苏蓉点点头,她们匪夷所思的思维逻辑已经领教过了,真是令人心有余悸。
“再遇到这样的事情,不用顾着谁的面子,该怎样就怎样。”
“嗯。”苏蓉的眼睛眨了眨,既然事情都过去了,也就算了,毕竟还是长辈,她还能怎样?眼看着他又要开口嘱咐,她决定还是移一下他的注意力,免得一路上都要听他的唠叨,这家伙的功力都快赶上师父了。
“那个,她们说你每次见到洛诗都会带她出去玩,是不是真的呀?”
“别听她们胡说。”扭头瞥了她一眼,看见她狡猾的样子,知道她是故意的,没好气的回答一句,忍不住伸手拧了一下她的脸颊,“不要尽说些不着边的话,想想等下要买些什么,不要漏掉了,我们还要在这边住上一阵呢。
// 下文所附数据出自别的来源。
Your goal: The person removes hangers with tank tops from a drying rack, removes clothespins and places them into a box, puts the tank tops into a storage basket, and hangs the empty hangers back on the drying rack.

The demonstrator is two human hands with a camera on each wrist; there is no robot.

”
“咦?你不是还要调查那些事故吗,不查了?”外公身体看起来并无大碍,就这样留下了?
“有阿楚在查,再说,我也想留下来是陪陪外公。”骆看着眼前的马路,眼中浮上一抹愧疚,“以前很少有机会这么陪他,虽然这次只是虚惊一场,但是我真的害怕以后想陪都没机会。”
刚听说外公病情危急的时候,他是真的紧张,以前总是忙着为公司为别人到处跑,只能趁着出差的机会来看看,那时候他才意识到,外公也许并没有那么多的时间等着他了。
外公在医院住了两个星期,他们也陪了两个星期,而且是实实在在的陪着,除了晚上回老宅子休息,其余的时间都呆在医院里。
不过要说陪,还是她陪着老爷子的时间比较多,骆总裁大多数都是坐在沙发上看公文写邮件,只偶尔在被老爷子问到的时候才停下来说上几句。
老爷子祖上世代经商,年轻的时候也曾经历过商海沉浮,如今虽然有些健忘,但对往事的记忆反倒格外清晰,说起过去的老掌故仍然头头是道绘声绘色,苏蓉听得也是津津有味,时不时的与老爷子探讨争论一番,惹得老人谈兴大发,慷慨激昂的讲个不停。
“想当年,我爷爷那会可是给胡雪岩当过学徒的,跟着胡老板东奔西走,过的桥比你们走的路还多呢,要不然,哪来的这份儿祖业呀。”
“红顶商人哎,真了不起。”苏蓉一连崇拜的表情看的老爷子心情大好。
“那当然,想当年胡老板的生意做得可是大了去了,没有他做不成的生意。”老爷子突然叹了口气,“可惜呀,树大招风,还是被人家当成了眼中钉啦。”